12 comments to Manekochan @ the Movies: How to Train Your Dragon

  • Grenadier

    Toothless reminds me of a Bulbasaur. That’s why I want to see this movie.

    • manekochan

      Once I found out that Chris Sanders of Lilo and Stitch was attached to the movie I started to see the resemblance to Stitch. I can see a little Bulbasaur in him, too.

  • Thanks for dumping on 3D. If more reviewers would be this honest about the gimmick we might get over it and move on sooner. Like we did the last 3 times studios have tried to push the crap.

    • manekochan

      It just isn’t worth it to me and I don’t like the static shots with characters on separate planes. It messes with my head. I wouldn’t mind seeing this one in 3D to compare, though.

  • AdventureVault

    I have to admit, this movie was pretty damned good. Probably the best thing Dreamworks has put out since the first Shrek.

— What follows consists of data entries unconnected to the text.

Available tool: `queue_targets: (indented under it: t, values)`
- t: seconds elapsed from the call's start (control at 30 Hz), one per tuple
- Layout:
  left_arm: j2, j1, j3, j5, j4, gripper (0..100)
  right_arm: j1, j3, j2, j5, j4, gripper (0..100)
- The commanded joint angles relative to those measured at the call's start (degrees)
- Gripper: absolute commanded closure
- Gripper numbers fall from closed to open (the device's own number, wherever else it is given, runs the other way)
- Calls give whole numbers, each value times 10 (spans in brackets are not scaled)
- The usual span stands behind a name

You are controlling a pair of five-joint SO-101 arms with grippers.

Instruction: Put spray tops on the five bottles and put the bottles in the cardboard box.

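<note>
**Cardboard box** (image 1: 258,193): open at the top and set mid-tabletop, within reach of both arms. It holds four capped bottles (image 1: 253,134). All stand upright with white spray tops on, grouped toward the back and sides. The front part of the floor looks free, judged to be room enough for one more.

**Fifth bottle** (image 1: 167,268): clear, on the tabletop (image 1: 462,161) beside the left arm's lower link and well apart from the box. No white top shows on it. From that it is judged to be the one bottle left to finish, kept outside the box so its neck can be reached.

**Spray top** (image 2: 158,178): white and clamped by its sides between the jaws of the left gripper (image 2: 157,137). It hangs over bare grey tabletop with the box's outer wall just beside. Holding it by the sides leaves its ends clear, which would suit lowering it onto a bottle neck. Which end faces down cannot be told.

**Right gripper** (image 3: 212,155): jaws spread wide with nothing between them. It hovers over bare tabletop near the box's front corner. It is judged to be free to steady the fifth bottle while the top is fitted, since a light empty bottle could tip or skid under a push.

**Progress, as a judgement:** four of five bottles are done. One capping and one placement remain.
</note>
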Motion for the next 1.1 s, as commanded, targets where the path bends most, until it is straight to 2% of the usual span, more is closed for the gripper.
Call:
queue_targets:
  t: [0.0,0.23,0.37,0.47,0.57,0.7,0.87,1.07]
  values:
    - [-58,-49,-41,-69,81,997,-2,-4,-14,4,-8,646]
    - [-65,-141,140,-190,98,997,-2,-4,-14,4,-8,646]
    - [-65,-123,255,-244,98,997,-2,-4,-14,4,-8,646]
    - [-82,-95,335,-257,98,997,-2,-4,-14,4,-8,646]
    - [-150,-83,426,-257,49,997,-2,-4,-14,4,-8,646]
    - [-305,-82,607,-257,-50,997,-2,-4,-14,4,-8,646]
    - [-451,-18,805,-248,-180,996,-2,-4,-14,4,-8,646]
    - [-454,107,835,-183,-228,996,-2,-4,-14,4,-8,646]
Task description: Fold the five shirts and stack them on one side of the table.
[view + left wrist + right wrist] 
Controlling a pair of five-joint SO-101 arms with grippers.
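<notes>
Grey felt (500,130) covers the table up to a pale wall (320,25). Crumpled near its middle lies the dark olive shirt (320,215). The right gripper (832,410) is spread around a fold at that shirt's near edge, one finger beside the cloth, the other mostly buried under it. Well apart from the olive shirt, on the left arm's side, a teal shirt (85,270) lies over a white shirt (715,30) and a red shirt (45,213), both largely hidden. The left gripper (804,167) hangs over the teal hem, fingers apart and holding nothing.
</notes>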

  • I agree, I saw a trailer and was like this should be good but after seeing it I was fairly impressed at how nice the movie is.

  • Blacklighter

    I’m not the biggest fan of 3D, but anyone seeing this in 2D is really missing out. I’ve seen both and the 3D conveys the excitement and danger of riding the dragon better than the 2D version. The 3D here is better than in Avatar.

  • dayraven

    if you’d pay to see it again maneko, i’d seeit in #D… just as a “compare and contrast” review. i wouldn’t advocate this in every film, but in this one… i think it’d be interesting.

    • manekochan

      I’ve thought about it. I like it enough to go watch it again even at the higher price. We’ll probably get Noisy and Sil in on it, too. ^^

  • BiParmesan

    Modern 3D is much more advanced then the 3D of old. I think it can stay around if the prices come down. It really depends on how they handle the movies it is used in though. If there are more like this and Avatar and less with gimmicks where things are thrown at you, I think it could be around permanently.

    • Boy I hope not. My mind, and the minds of most of those I hang with, won’t except the illusion. We see a flat screen in front of us and just start counting the cells that make up the image. Avatar was interesting but still a big headache and Alice was a complete waste of money. I’ll stick with 2D thank you and if it does hang around I’ll just have more money for Action Figures.